会议当天,小小的漠泉村迎来了它有史以来最“豪华”的车队和省、市、县各级的官员、专家、媒体记者。村民们穿着自己最好的衣服,挤在会场外围,好奇又自豪地观望着。
发布会上,付研究员详细介绍了戍堡遗址的考古价值,高度评价了漠泉村民自发的保护意识和合作社将文化遗产保护与生态建设结合的前瞻性尝试。陈墨作为地方代表也简短发,重点讲述了治沙的初衷、社区的凝聚,以及如何从保护遗址的过程中获得文化自信和新的发展灵感。
一位省文物局的专家在研讨时感慨:“没想到,在这自然条件如此严酷的地方,能看到如此生动的‘活态传承’。民众是文化遗产真正的主人,也是最好的守护者和传承者。漠泉村的实践,为我们提供了宝贵的基层样本。”
官方定调和专家肯定,如同为漠泉村镀上了一层金色的光环。会议结束后,“漠泉唐代戍堡”和“漠泉治沙合作社”的名字,开始出现在更高级别的文件和新闻报道中。
乡长在送走所有客人后,特意留下陈墨和老村长,进行了一次正式谈话。
“陈墨,杨老,”乡长的语气严肃而充满期许,“县里领导很关注你们这里。戍堡的发现,加上你们合作社干出的成绩,让上面看到了漠泉独特的潜力——生态+文化。乡里初步考虑,结合乡村振兴和文旅融合的大战略,以漠泉为核心,启动‘村改镇’的可行性调研和前期规划。你们要有这个思想准备。”
村改镇!
这三个字,像一道惊雷,又像一声春鼓,重重敲在陈墨和杨青山心头。
这意味着什么?意味着更多的政策倾斜,更大的发展空间,更复杂的行政管理,也意味着更重的责任和挑战。漠泉,将不再仅仅是一个挣扎求存的边缘村落,而要向着一个具有特定功能和定位的“镇”去思考和成长。
“乡长,我们……怕挑不起这么重的担子。”杨青山实话实说,激动中带着惶恐。
“担子重,才说明有价值!”乡长鼓励道,“县里和乡里会支持你们。陈墨年轻,有想法,有闯劲,杨老您德高望重,稳住大局。合作社的模式要继续深化,戍堡的保护和展示要科学规划,整体环境要持续改善。一步步来,先把调研做好,把规划做扎实。”

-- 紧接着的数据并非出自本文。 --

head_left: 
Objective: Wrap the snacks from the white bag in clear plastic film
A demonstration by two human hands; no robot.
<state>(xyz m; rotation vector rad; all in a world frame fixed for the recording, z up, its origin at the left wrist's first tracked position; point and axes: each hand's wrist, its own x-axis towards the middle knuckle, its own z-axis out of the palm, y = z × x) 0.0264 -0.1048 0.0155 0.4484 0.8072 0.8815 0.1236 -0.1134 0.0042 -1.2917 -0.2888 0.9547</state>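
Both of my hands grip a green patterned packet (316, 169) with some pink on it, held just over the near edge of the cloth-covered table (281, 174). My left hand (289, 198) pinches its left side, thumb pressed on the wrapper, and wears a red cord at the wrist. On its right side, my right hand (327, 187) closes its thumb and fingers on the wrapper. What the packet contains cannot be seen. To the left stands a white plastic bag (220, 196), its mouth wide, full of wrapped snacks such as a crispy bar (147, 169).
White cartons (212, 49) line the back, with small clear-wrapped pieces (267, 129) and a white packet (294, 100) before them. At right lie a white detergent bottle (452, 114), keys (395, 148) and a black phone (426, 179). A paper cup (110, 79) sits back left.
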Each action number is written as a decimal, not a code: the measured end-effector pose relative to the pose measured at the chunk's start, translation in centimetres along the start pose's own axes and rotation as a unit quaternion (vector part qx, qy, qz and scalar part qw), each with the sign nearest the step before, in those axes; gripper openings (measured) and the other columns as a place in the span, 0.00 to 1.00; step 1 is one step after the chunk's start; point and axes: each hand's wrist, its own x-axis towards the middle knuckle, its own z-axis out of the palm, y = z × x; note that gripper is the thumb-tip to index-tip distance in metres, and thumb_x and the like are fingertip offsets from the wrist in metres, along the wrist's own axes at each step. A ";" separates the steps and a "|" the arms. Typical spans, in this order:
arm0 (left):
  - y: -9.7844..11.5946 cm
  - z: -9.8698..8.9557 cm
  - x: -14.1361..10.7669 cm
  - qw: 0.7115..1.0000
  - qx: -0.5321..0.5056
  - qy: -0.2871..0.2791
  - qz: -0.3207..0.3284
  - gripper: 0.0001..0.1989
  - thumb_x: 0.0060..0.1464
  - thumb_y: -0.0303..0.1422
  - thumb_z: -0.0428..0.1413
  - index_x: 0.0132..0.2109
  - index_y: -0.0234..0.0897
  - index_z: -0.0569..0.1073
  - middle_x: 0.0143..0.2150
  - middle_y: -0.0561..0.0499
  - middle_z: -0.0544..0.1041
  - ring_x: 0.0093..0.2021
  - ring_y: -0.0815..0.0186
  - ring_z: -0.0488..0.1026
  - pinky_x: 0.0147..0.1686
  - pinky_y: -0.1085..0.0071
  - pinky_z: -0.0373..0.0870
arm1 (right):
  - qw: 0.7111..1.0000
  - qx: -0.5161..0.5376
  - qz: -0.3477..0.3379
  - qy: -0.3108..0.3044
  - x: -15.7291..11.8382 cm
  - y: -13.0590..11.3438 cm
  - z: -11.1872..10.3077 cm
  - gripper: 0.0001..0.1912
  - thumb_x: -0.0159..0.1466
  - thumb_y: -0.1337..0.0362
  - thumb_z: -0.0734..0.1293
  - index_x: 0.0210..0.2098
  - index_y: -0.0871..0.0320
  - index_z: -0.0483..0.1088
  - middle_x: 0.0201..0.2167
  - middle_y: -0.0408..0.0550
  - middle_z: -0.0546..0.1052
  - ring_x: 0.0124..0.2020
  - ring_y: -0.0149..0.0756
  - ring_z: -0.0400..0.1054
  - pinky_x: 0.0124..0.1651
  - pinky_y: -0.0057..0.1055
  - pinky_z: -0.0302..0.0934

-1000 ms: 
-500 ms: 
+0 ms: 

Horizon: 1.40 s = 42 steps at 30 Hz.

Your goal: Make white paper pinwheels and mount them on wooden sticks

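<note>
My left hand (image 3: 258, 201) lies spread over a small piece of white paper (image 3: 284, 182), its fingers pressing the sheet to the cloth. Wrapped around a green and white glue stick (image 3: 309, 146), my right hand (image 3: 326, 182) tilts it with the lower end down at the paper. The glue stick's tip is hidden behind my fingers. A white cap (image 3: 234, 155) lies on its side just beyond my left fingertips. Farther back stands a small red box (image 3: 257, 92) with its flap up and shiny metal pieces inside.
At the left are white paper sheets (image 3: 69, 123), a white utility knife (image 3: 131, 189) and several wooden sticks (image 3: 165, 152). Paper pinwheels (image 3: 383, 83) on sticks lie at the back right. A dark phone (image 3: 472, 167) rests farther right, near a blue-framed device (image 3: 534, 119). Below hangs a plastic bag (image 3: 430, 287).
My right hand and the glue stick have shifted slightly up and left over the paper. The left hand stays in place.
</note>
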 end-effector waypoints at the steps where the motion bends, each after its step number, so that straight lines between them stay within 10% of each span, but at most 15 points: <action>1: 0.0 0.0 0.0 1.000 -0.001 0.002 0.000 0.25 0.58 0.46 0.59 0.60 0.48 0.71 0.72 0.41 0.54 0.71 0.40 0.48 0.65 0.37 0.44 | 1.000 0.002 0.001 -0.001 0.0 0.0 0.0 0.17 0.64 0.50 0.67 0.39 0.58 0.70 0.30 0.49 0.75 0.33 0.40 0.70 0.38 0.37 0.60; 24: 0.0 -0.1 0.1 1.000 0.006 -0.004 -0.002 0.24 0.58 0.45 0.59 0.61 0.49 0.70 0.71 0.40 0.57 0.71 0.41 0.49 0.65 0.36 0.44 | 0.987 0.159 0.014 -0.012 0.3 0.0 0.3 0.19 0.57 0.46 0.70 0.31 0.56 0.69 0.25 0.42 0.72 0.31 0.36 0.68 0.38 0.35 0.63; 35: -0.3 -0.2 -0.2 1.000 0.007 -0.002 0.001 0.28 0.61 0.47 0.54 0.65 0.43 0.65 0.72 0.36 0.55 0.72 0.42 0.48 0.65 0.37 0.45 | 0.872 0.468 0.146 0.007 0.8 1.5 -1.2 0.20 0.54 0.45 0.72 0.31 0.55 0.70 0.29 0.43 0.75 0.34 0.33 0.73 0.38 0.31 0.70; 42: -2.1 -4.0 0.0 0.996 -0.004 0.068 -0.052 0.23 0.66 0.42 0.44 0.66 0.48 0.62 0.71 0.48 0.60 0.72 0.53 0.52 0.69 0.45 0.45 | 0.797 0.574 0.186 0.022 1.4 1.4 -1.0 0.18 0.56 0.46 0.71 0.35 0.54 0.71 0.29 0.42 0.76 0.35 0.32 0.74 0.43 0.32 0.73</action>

会议结束了,喧嚣散去,漠泉村重归宁静。但一种前所未有的、混合着兴奋、压力与巨大期盼的情绪,在空气中弥漫。
陈墨独自登上村后的沙梁,眺望月光下那片已有模有样的绿洲,和远处考古队帐篷的微弱灯光,再看向沉睡中的村庄。
风从远方吹来,带来更广阔世界的信息和期待。
这风,不再仅仅是裹挟沙粒的破坏之力,也成为了推动变革、催生梦想的助力。
漠泉村,站上了一个全新的、充满未知的。